AIM OF THE TASK —
Word for word, repeat the data that follows. Do not include the pictures.

PROVIDED MATERIAL —

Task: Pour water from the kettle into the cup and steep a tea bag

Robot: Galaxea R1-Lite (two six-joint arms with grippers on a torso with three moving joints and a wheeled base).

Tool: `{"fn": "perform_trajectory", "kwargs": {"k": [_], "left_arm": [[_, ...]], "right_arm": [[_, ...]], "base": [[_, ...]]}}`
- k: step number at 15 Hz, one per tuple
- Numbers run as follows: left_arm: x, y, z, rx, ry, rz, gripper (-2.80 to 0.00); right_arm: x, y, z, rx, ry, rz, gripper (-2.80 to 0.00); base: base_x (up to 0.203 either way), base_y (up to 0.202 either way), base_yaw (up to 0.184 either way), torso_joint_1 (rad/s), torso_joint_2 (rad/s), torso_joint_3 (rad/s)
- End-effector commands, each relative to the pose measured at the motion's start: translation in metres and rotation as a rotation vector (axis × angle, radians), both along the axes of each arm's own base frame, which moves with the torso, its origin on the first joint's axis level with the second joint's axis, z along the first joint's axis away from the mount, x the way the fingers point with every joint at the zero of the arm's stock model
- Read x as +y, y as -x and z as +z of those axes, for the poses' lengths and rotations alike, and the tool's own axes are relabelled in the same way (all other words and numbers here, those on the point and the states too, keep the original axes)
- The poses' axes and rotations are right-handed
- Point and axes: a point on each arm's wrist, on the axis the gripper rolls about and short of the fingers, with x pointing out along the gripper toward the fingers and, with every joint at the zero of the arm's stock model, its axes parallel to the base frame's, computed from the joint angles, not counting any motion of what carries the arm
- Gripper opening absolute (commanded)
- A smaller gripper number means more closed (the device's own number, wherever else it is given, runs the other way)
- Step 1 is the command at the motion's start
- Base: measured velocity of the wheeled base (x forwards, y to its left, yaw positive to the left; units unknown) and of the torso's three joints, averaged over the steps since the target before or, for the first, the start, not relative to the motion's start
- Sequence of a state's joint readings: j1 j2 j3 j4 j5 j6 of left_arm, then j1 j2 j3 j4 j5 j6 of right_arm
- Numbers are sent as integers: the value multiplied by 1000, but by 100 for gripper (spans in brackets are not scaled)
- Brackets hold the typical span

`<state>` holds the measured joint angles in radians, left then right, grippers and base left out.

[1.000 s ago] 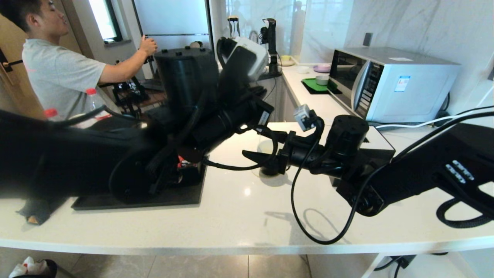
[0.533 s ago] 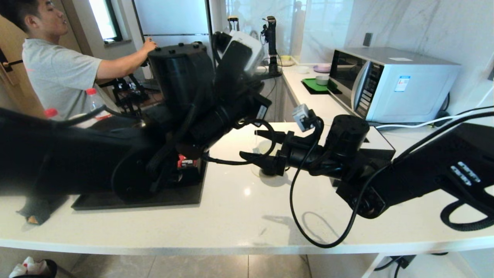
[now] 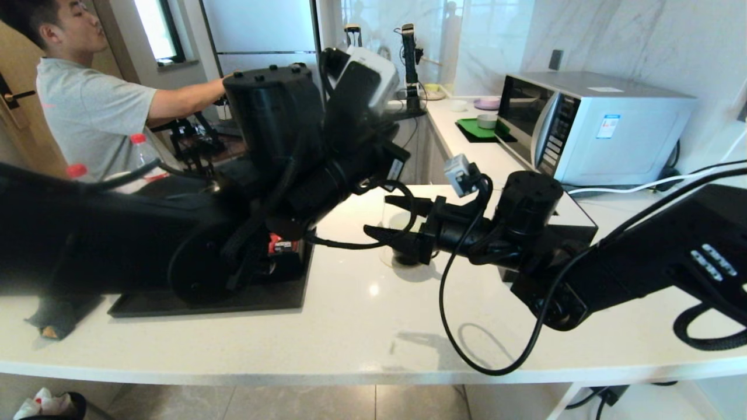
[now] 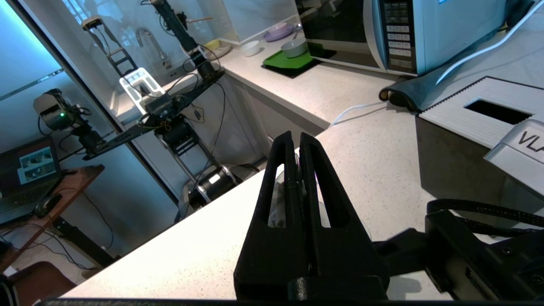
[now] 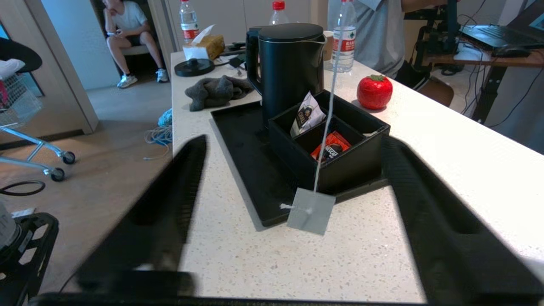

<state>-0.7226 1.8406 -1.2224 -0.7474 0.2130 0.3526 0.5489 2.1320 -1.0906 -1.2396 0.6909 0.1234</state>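
Head camera looks down over the counter (image 3: 373, 326); both wrist cameras share it, facing opposite ways.

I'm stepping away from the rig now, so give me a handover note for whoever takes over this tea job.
Left gripper: shut on the tea bag, held above the counter.
Right gripper: open beside the cup; the string's tag dangles between its fingers, ungripped.
Kettle: upright, lid on, on the black tray.
Done: tea bag picked up. Water in the cup: cannot tell.
Left: lower the bag into the cup and steep.
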Motion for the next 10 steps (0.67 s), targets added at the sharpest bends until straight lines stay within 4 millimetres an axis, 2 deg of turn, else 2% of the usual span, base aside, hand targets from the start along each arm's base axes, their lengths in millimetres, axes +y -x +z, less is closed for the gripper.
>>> {"fn": "perform_trajectory", "kwargs": {"k": [1, 6, 10], "left_arm": [[-1, 1, 1, -6, 2, -1, -280], [-2, -1, 20, -55, 45, -1, -280], [-5, 1, 22, -58, 48, -10, -280]], "right_arm": [[-1, 2, 1, -5, -3, 4, -280], [0, 6, -3, 6, 6, 11, -280], [3, 7, -1, 2, 3, 19, -280]], "base": [[0, 0, 0, 0, 0, 0], [0, 0, 0, 0, 0, 0], [0, 0, 0, 0, 0, 0]]}}
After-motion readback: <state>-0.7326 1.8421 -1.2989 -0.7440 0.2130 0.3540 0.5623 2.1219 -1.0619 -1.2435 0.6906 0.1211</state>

RESPONSE AREA —
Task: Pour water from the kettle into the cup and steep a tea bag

Robot: Galaxea R1-Lite (two six-joint arms with grippers on a torso with three moving joints and a wheeled base).

Tool: `{"fn": "perform_trajectory", "kwargs": {"k": [_], "left_arm": [[_, ...]], "right_arm": [[_, ...]], "base": [[_, ...]]}}`
- k: step number at 15 Hz, one per tuple
- Numbers run as follows: left_arm: x, y, z, rx, ry, rz, gripper (-2.80 to 0.00); right_arm: x, y, z, rx, ry, rz, gripper (-2.80 to 0.00); base: base_x (up to 0.203 either way), base_y (up to 0.202 either way), base_yaw (up to 0.184 either way), torso_joint_1 (rad/s), torso_joint_2 (rad/s), torso_joint_3 (rad/s)
- End-effector commands, each relative to the pose measured at the motion's start: translation in metres and rotation as a rotation vector (axis × angle, radians), both along the axes of each arm's own base frame, which moves with the torso, its origin on the first joint's axis level with the second joint's axis, z along the first joint's axis away from the mount, x the way the fingers point with every joint at the zero of the arm's stock model
- Read x as +y, y as -x and z as +z of those axes, for the poses' lengths and rotations alike, and the tool's own axes are relabelled in the same way (all other words and numbers here, those on the point and the states too, keep the original axes)
- The poses' axes and rotations are right-handed
- Point and axes: a point on each arm's wrist, on the axis the gripper rolls about and short of the fingers, with x pointing out along the gripper toward the fingers and, with every joint at the zero of the arm's stock model, its axes parallel to the base frame's, computed from the joint angles, not counting any motion of what carries the arm
- Gripper opening absolute (commanded)
- A smaller gripper number means more closed (the device's own number, wherever else it is given, runs the other way)
- Step 1 is the command at the motion's start
- Base: measured velocity of the wheeled base (x forwards, y to its left, yaw positive to the left; units unknown) and of the torso's three joints, averaged over the steps since the target before or, for the first, the start, not relative to the motion's start
- Sequence of a state's joint readings: j1 j2 j3 j4 j5 j6 of left_arm, then j1 j2 j3 j4 j5 j6 of right_arm
- Numbers are sent as integers: the value multiplied by 1000, but by 100 for gripper (spans in brackets are not scaled)
- Brackets hold the typical span

`<state>` holds the measured joint angles in radians, left then right, grippers and base left out.

[1.000 s ago] 
[0.533 s ago] 
[now] 
[now] 
[now] 

<state>-0.7226 1.8406 -1.2224 -0.7474 0.2130 0.3526 0.5489 2.1320 -1.0906 -1.2396 0.6909 0.1234</state>
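Head camera looks down over the counter (image 3: 373, 326); both wrist cameras share it, facing opposite ways.

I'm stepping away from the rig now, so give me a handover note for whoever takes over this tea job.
Left gripper: shut on the tea bag, held above the counter.
Right gripper: open beside the cup; the string's tag dangles between its fingers, ungripped.
Kettle: upright, lid on, on the black tray.
Done: tea bag picked up. Water in the cup: cannot tell.
Left: lower the bag into the cup and steep.
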Motion for the next 10 steps (0.67 s), targets added at the sharpest bends until straight lines stay within 4 millimetres an axis, 2 deg of turn, else 2% of the usual span, base aside, hand targets from the start along each arm's base axes, their lengths in millimetres, axes +y -x +z, less is closed for the gripper.
>>> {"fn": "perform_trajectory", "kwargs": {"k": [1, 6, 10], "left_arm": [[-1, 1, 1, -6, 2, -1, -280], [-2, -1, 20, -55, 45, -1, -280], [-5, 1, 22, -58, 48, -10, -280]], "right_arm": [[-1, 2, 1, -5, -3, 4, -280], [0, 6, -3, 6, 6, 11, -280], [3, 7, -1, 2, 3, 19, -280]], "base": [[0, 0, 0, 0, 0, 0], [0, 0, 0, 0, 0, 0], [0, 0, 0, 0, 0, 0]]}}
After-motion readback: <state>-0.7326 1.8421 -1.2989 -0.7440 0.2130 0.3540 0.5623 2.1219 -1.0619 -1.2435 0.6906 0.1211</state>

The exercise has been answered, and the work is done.